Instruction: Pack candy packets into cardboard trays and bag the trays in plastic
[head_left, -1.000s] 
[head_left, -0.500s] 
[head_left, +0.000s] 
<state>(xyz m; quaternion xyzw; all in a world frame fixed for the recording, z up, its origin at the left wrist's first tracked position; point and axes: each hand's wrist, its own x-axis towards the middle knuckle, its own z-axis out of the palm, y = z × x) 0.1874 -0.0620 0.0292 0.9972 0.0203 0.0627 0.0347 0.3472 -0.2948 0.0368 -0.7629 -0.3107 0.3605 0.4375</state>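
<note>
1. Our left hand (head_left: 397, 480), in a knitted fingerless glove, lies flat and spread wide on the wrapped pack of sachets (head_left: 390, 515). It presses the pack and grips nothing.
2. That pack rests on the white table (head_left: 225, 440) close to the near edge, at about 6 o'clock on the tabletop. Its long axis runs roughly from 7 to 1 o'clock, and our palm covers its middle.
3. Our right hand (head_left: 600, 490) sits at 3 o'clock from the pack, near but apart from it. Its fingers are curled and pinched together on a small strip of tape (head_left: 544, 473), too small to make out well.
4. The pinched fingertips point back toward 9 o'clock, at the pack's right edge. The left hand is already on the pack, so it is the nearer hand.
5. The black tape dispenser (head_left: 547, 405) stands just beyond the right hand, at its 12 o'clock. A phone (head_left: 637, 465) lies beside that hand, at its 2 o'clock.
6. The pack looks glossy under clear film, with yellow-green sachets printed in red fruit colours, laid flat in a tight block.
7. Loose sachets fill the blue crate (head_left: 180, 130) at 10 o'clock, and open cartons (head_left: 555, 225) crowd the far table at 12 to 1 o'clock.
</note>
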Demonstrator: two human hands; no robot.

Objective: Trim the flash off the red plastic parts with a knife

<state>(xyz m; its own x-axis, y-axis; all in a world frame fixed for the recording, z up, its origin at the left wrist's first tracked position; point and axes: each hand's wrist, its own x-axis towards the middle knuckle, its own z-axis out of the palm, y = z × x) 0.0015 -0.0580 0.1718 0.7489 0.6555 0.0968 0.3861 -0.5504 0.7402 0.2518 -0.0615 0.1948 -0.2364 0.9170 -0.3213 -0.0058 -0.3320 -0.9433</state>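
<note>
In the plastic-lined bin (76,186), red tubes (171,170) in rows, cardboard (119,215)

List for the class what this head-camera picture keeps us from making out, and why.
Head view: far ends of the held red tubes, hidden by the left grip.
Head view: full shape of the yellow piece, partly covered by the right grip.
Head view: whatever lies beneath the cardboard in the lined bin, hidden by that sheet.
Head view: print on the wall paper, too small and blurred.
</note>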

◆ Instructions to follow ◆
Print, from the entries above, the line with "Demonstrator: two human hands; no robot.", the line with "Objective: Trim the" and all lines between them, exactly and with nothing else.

◆ Finished task ◆
Demonstrator: two human hands; no robot.

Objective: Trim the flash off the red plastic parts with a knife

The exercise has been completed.